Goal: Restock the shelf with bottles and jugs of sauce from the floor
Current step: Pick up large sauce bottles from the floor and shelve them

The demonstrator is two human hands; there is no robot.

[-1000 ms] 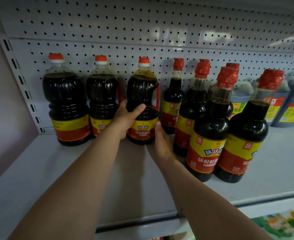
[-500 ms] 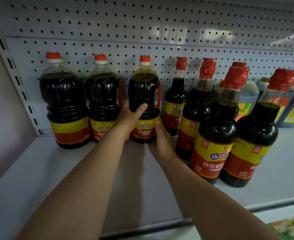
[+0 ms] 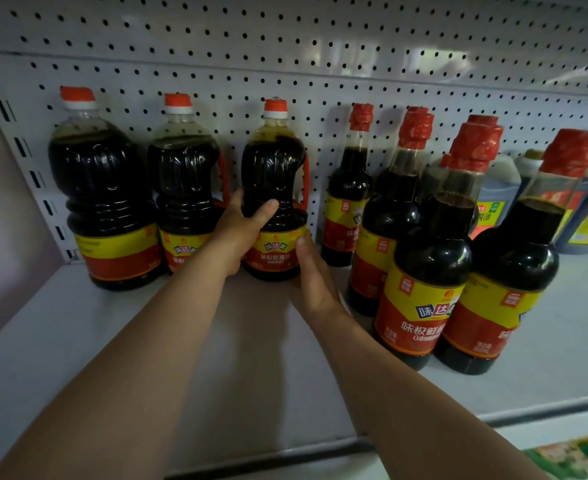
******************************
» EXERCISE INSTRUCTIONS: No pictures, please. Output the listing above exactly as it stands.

» THE COMPLETED TASK:
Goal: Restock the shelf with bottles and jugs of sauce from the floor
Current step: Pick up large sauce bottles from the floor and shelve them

The demonstrator is two human hands; there is no robot.

[-1000 ms] 
[-500 ms] 
[+0 ms] 

No further output is required.